EXERCISE DESCRIPTION: Every line from the line containing "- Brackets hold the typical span" through the final line below is to be repeated exactly; no other line is.

Records from a data collection:
··········

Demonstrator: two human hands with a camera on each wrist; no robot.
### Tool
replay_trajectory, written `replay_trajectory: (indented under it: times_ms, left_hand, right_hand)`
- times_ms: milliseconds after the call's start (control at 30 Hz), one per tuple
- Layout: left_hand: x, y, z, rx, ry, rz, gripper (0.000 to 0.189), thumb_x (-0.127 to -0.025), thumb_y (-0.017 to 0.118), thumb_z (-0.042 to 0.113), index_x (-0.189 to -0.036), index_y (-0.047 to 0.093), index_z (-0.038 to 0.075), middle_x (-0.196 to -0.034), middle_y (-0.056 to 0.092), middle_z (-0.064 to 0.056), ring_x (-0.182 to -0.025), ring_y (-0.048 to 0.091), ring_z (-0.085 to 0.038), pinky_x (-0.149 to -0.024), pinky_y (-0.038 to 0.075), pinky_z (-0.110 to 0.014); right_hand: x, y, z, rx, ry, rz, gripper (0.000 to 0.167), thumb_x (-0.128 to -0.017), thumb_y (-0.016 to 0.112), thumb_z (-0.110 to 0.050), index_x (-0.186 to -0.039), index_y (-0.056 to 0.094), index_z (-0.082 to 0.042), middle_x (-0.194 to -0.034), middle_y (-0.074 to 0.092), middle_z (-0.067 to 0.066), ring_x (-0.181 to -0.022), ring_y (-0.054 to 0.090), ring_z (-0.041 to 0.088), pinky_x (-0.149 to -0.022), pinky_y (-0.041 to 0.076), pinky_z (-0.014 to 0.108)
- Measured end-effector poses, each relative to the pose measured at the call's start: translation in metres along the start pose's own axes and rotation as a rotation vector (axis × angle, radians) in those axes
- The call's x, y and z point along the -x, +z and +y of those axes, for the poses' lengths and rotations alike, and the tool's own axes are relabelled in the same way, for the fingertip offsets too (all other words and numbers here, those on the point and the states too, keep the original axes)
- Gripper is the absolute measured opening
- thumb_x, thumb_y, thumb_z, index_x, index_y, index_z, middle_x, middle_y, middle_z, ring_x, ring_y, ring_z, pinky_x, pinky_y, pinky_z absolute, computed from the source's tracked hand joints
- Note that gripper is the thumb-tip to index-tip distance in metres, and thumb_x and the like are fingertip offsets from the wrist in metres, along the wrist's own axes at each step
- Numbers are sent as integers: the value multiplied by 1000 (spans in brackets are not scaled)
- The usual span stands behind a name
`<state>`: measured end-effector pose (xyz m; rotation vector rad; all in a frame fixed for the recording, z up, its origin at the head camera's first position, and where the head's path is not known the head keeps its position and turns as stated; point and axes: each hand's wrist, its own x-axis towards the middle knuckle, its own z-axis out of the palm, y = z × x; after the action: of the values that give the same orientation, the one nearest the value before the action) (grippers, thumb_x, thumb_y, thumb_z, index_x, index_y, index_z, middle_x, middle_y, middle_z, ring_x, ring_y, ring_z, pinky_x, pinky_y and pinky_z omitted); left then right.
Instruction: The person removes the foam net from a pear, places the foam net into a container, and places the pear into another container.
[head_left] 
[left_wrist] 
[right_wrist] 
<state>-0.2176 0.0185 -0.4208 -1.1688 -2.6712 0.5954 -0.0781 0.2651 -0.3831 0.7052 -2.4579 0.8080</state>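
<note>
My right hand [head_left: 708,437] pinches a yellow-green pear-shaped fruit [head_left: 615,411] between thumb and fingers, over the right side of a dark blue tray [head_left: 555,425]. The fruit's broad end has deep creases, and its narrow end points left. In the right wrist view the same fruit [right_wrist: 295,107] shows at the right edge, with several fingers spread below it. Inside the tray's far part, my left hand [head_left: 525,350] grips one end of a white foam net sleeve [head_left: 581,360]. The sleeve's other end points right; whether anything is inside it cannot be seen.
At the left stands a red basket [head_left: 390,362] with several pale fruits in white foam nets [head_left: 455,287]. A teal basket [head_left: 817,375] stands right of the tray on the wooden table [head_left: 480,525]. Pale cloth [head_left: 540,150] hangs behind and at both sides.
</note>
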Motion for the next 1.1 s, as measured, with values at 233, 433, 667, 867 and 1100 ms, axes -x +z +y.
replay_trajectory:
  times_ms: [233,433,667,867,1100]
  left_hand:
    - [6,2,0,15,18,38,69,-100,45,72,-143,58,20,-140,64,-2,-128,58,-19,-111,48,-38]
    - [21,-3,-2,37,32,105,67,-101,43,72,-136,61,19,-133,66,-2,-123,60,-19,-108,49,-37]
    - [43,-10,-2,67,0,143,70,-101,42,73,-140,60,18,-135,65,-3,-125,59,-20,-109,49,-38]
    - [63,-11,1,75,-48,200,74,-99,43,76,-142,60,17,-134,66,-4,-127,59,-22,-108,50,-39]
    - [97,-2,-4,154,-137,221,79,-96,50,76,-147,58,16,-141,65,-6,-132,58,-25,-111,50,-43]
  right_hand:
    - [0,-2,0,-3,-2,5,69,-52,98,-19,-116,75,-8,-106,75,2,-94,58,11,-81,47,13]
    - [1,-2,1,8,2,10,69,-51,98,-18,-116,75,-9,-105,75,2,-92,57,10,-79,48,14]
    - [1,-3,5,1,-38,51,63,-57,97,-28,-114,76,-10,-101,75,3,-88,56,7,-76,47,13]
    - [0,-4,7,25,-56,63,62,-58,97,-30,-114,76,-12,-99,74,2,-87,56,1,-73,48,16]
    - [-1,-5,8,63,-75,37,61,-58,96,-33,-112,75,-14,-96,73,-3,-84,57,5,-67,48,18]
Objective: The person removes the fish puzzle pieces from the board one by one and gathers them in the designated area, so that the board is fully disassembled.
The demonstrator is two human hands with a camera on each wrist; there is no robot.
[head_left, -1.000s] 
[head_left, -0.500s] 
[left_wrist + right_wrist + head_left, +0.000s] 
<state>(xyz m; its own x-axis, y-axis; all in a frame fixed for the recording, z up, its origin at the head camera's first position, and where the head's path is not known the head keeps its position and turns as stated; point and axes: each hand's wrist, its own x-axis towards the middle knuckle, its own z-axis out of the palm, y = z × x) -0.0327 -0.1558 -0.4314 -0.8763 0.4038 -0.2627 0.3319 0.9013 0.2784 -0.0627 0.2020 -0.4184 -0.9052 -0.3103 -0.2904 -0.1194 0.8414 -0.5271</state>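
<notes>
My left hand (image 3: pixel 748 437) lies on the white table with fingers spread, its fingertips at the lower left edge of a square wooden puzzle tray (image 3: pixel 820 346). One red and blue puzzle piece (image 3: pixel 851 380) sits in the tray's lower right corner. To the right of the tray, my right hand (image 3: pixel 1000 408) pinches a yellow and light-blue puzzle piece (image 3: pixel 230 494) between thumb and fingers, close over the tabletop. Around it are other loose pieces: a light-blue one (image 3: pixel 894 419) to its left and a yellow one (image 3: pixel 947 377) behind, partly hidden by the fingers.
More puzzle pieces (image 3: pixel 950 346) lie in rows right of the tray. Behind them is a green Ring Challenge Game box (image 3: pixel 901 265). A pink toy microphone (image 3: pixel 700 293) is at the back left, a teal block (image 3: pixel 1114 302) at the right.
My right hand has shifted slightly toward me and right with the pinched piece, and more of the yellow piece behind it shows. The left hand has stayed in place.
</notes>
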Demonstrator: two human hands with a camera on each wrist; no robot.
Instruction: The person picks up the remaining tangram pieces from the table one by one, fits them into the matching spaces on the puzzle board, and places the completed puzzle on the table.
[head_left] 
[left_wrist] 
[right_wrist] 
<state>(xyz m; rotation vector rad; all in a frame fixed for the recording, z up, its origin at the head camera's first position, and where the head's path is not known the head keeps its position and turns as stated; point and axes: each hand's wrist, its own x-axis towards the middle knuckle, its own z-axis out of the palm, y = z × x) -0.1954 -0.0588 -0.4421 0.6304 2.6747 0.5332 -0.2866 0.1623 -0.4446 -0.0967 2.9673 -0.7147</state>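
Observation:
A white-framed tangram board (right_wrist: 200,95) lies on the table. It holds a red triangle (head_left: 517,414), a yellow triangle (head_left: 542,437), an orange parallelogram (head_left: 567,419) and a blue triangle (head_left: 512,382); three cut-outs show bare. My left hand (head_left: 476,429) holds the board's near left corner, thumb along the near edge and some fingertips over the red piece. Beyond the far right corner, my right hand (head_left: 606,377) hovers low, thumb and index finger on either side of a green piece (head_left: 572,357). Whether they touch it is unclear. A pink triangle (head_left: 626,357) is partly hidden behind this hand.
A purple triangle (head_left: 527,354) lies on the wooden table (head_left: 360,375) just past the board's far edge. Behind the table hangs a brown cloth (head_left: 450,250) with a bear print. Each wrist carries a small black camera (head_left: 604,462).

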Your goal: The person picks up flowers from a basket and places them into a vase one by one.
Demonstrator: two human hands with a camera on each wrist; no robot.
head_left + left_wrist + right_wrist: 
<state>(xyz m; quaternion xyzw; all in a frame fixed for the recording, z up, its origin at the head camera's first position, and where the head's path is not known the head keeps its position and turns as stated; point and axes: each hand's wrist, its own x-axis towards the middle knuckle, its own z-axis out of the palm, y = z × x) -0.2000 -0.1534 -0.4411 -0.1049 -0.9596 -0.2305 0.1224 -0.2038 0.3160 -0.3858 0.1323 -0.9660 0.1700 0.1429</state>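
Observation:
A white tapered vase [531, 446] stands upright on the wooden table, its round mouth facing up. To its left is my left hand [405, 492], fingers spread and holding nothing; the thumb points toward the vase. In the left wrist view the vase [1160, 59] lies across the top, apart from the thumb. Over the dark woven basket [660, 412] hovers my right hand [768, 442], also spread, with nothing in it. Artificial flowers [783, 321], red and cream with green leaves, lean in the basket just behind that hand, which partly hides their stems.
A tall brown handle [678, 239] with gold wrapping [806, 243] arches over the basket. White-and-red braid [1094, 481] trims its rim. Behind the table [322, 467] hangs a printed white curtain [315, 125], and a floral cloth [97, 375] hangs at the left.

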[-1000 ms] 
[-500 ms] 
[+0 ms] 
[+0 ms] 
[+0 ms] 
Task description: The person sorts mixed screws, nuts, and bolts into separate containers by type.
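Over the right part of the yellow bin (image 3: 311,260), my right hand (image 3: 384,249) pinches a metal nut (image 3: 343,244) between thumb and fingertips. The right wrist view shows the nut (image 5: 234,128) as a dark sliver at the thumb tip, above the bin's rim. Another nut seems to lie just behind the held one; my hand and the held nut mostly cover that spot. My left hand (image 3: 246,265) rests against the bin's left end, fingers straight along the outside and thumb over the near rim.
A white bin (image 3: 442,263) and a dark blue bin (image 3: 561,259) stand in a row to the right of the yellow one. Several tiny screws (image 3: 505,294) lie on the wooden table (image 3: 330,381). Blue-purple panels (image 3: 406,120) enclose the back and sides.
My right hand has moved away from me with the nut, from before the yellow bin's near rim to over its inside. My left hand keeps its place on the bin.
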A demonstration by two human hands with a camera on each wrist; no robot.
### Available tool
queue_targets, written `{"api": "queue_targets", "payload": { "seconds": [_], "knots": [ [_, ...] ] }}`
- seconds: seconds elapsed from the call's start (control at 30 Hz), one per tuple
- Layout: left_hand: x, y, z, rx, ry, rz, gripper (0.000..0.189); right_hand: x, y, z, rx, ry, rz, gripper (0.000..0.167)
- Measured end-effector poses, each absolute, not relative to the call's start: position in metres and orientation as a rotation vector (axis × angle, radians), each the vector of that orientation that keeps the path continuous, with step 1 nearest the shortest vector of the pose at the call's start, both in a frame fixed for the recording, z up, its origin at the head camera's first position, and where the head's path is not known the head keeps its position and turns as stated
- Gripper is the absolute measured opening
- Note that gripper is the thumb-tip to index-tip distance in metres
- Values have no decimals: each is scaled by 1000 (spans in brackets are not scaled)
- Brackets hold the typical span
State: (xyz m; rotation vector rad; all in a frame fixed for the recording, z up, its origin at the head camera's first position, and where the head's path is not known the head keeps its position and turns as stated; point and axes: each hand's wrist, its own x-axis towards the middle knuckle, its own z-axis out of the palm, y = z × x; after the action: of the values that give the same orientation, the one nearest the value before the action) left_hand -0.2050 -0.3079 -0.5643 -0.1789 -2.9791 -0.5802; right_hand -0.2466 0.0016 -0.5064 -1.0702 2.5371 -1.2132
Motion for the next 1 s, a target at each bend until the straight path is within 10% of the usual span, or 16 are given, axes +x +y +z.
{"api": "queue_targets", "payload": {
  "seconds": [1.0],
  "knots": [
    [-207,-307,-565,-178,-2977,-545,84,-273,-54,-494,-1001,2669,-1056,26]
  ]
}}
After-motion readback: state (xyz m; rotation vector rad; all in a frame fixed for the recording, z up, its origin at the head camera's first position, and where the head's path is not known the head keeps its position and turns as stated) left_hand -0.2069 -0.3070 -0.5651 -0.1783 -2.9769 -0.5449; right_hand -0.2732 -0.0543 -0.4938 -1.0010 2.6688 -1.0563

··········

TASK ANSWER:
- Brackets hold the typical span
State: (xyz m; rotation vector rad; all in a frame fixed for the recording, z up, its origin at the head camera's first position, and where the head's path is not known the head keeps its position and turns as stated; point and axes: each hand's wrist, its own x-axis towards the middle knuckle, its own z-axis out of the palm, y = z × x; after the action: of the values that give the same orientation, the one nearest the value before the action) left_hand -0.2050 -0.3079 -0.5643 -0.1789 -2.9791 -0.5802; right_hand -0.2466 0.0016 -0.5064 -1.0702 2.5371 -1.2132
Motion for the next 1 s, a target at each bend until the straight path is within 10% of the usual span, or 16 are given, axes +x +y +z.
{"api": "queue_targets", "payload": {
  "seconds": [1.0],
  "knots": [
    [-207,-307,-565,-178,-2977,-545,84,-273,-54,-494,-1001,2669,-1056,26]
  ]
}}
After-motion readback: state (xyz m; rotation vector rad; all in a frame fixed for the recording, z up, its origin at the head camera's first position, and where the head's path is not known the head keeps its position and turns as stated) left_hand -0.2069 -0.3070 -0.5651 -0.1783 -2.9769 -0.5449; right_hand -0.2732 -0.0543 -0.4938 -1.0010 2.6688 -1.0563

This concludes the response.